The buying culminating in 1893 when Mockler approached Abraham Le Blond, now retired, and purchased all of Baxter plates and blocks in Le Blonds possession, along with hundreds of thousands of prints.
In 1894 Mockler published what came to be known as the ‘Mockler Portfolio’ being impressions from 67 or 68 of Baxter’s plates, although some were in fact from the plates of Le Blond himself, all the sheets were of very large size approx. 63.5 cm x 51 cm. Many that are found today outside of a portfolio have been trimmed.
The Folio titled “George Baxter’s Life and Works” also contained a list of Baxter’s works and details about Baxter, on some portfolio’s it is stated that ‘the present issue’ is limited to 100 copies. There may have been other editions but whatever they were not printed in great numbers and, as I write, there may only be one known copy that is complete, or possible still missing one sheet depending on the information you believe.
The impressions where taken in a dark grey / brown ink on thick dimpled quite soft paper.

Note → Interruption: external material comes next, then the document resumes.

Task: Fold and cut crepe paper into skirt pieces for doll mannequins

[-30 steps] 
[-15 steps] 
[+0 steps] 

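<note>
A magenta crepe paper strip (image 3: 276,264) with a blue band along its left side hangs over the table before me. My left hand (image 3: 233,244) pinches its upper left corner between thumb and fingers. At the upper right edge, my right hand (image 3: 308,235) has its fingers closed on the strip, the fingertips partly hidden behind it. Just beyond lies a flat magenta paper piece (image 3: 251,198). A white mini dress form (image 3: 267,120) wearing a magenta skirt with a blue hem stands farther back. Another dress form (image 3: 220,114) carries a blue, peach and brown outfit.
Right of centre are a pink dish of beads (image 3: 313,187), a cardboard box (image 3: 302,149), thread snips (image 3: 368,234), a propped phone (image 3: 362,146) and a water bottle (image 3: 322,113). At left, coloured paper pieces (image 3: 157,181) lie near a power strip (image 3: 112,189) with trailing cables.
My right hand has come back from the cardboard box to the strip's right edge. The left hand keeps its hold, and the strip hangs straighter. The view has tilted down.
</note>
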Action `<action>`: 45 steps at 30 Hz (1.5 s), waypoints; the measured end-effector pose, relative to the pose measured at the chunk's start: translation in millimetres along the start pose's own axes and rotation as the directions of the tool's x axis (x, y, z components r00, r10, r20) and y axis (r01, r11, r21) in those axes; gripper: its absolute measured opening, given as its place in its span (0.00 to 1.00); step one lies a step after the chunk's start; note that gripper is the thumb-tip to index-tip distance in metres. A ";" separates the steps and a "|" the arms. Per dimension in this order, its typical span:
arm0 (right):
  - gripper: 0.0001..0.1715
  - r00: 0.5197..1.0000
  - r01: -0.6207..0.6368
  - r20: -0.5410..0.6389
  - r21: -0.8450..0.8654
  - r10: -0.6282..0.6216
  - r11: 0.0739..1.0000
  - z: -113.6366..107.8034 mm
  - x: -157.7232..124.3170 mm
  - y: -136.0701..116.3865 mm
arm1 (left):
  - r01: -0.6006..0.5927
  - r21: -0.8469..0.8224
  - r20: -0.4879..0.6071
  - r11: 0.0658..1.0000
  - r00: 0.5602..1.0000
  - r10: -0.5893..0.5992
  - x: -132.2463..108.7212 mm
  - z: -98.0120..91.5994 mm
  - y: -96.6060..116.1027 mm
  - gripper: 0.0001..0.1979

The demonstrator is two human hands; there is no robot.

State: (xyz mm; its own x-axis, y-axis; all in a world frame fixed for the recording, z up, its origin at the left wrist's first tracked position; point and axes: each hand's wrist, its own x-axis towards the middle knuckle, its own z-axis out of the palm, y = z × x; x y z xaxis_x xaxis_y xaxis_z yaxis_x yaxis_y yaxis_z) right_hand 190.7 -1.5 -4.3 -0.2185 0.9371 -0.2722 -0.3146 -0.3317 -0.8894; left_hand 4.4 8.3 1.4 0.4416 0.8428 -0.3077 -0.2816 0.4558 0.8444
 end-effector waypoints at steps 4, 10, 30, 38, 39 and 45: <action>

The plate mark, the indentation from the actual steel plate, is very noticeable but the dimples in the paper will usually be enough to identify a Mockler reprint. The paper surface is said to be like the skin of an orange.
A more detailed story of Mockler and his connection with the Baxter Plates will be written in due course and also his, possible dubious, association with the artefacts of the inventor of vaccinations Dr Edward Jenner.